A Friend of a Friend

Let’s continue the example from Using joins and ramp it up a bit. What if we wanted to make this chain of who-knows-who longer, and include in each tuple actors one more degree removed. That is, we want tuples like this:

actor3director2actor2director1actor1
Peter SellersStanley KubrikShelley DuvalRobert AltmanJennifer Jason Leigh

We already have a solution for the first degree of separation (“Who worked with the same director?”). How can we extend this solution to handle our new requirement?

Extract operations

Let’s start by rewriting what we did above using a couple of methods:

actors = roles.project([:actor_name])
.rename(:actor_name => :actor1)
def add_director(rel, from_actor, name, films, roles)
rel.join(roles, from_actor => :actor_name)
.join(films, :film_name => :name)
.allbut([:film_name, :name, :production_year])
.rename(:director => name)
end
def add_actor(rel, from_director, name, films, roles)
rel.join(films, from_director => :director)
.join(roles, :name => :film_name)
.allbut([:film_name, :name, :production_year])
.rename(:actor_name => name)
end
friends = add_director(actors, :actor1, :director1, films, roles)
friends = add_actor(friends, :director1, :actor2, films, roles)
friends = friends.restrict(Predicate.lt(:actor1, :actor2))
actor2directoractor1
Robin WilliamsRobert AltmanJennifer Jason Leigh

Without going into all the details, this is a slightly modified version of what we did before. Each method adds new actors or directors to the relation that is passed in, then removes attributes we are not interested in, and finally renames the new attribute.

Compose operations

With this in hand, it is easy to extend our query:

friends = add_director(actors, :actor1, :director1, films, roles)
friends = add_actor(friends, :director1, :actor2, films, roles)
friends = add_director(friends, :actor2, :director2, films, roles)
friends = add_actor(friends, :director2, :actor3, films, roles)
friends = friends.restrict(
Predicate.dsl {
lt(:actor1, :actor3) &
neq(:actor1, :actor2) &
neq(:actor2, :actor3)
}
)
actor3director2actor2director1actor1
Shelley DuvalRobert AltmanRobin WilliamsRobert AltmanJennifer Jason Leigh
Robin WilliamsRobert AltmanShelley DuvalRobert AltmanJennifer Jason Leigh
Peter SellersStanley KubrikShelley DuvalRobert AltmanJennifer Jason Leigh
Robin WilliamsRobert AltmanShelley DuvalStanley KubrikPeter Sellers
Shelley DuvalRobert AltmanJennifer Jason LeighRobert AltmanRobin Williams

Like before, the final restrict makes sure the “beginning” and “end” of the chain are ordered, to exclude tuples that are identical but in reverse order. However, we only impose the condition that actor1 and actor2 are different not ordered, and likewise for actor2 and actor3. Otherwise we would have excluded valid tuples.

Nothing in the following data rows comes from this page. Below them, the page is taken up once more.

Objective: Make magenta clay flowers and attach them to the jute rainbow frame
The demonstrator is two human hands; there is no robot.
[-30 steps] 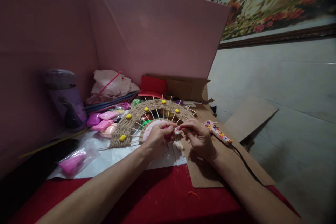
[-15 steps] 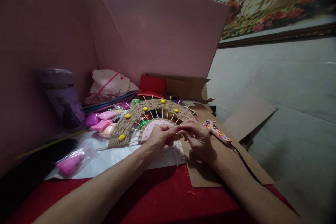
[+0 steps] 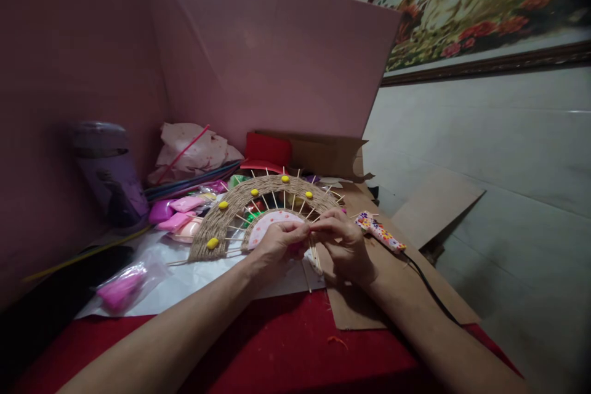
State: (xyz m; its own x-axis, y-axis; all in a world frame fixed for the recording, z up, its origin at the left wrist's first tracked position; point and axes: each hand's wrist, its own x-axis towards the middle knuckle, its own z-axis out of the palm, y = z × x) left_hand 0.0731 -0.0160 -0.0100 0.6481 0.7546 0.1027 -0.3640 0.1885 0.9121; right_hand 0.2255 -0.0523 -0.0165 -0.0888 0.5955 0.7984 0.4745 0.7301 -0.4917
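Observation:
My left hand (image 3: 279, 245) and my right hand (image 3: 345, 243) meet fingertip to fingertip over the lower right of a woven fan shape. Both are closed in a pinch. Whatever sits between the fingers is too small to name; a bit of dark pink shows under the left fingers. Behind them, the arch of woven twine (image 3: 210, 221) on thin wooden sticks carries several yellow buttons of clay (image 3: 223, 205). A half circle of pink spotted cloth (image 3: 263, 226) fills its centre, partly covered by my left hand.
A flower-patterned glue gun (image 3: 381, 231) with a black cord lies on cardboard (image 3: 355, 314) at the right. Pink clay packs (image 3: 178, 221), a bagged pink lump (image 3: 122, 289) and a purple tumbler (image 3: 111, 178) stand or lie left. Red cloth (image 3: 258, 345) covers the front.
The fingertips of both hands have closed nearer together, and the red-pink bit seen between them is now mostly hidden. The fan shape stays in place; the view has shifted slightly.

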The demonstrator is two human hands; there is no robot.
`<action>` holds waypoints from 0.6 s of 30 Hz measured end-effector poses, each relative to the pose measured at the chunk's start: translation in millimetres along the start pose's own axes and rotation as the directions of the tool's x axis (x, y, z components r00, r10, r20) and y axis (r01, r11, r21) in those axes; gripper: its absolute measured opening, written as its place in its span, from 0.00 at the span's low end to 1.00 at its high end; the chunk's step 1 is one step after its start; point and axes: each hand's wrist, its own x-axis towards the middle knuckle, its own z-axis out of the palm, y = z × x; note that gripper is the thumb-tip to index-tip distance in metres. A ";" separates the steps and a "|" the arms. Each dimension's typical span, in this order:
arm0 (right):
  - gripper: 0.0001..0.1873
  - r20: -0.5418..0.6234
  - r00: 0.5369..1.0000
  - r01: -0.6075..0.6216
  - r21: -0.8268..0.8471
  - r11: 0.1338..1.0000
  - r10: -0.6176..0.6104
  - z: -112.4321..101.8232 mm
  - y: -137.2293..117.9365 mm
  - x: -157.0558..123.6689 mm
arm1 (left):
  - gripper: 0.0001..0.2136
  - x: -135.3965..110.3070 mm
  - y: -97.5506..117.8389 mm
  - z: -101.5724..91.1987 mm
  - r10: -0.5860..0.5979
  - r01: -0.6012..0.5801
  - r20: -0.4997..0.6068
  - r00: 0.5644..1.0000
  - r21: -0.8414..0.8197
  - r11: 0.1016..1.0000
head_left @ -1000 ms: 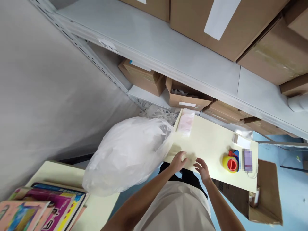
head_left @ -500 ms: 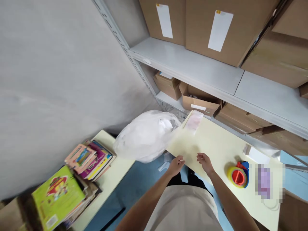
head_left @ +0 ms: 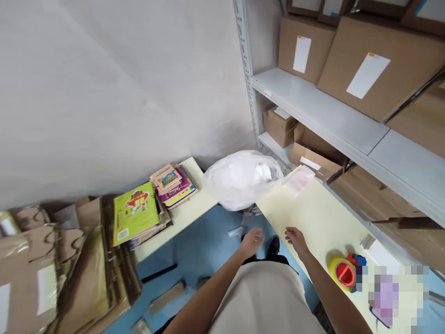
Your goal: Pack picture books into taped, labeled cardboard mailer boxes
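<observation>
My left hand (head_left: 251, 241) hangs just off the near edge of the pale yellow table (head_left: 323, 218), over the blue floor, fingers loosely curled with nothing visible in them. My right hand (head_left: 295, 239) rests at the table's near edge, fingers slightly spread and holding nothing. A clear packet with pink print (head_left: 298, 180) lies at the table's far end. A yellow tape dispenser with a red core (head_left: 343, 272) sits to the right of my right hand.
A full white plastic bag (head_left: 241, 178) sits between the two tables. A stack of colourful books (head_left: 153, 204) lies on the left table, brown paper bags (head_left: 52, 273) beside it. Grey metal shelving (head_left: 330, 120) with cardboard boxes (head_left: 368, 69) runs along the right.
The view has swung left, bringing the book stack and paper bags into sight. My left hand has slid off the table edge; my right hand stays at the edge.
</observation>
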 end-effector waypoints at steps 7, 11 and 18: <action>0.19 -0.005 1.000 0.024 -0.042 0.999 -0.024 36.3 -14.3 -3.0 | 0.16 -3.8 -20.3 -26.7 0.069 -0.069 -0.008 0.998 -0.111 0.991; 0.19 -0.038 0.999 0.027 -0.028 0.999 -0.028 60.8 -16.2 -10.6 | 0.17 1.2 -22.9 -43.9 0.129 -0.125 0.019 0.991 -0.138 0.982; 0.21 -0.060 0.997 0.052 -0.063 0.997 -0.056 96.4 -22.6 -24.8 | 0.19 12.6 -33.2 -82.8 0.179 -0.170 0.032 0.983 -0.194 0.966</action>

From the resulting relation, we can for example learn that:

Peter Sellers and Jennifer Jason Leigh are related in that Sellers worked with Stanley Kubrik, who also worked with Shelley Duval, who in turn worked with Robert Altman, who also worked with Sellers!

Extending our query required only two invokations of the extracted methods, and a modification of the final restrict. This kind of modularity is in general impossible to achieve in SQL, unless you succumb to concatenating query strings. This might seem like an unfair comparison, since we are using a general-purpose programming language. However, even Object-Relational Mappings and other database wrappers have problems expressing this kind of composition in a natural way. As we have noted earlier, this is because they target SQL:s syntax, which, as we have noted earlier, was not created with composability in mind.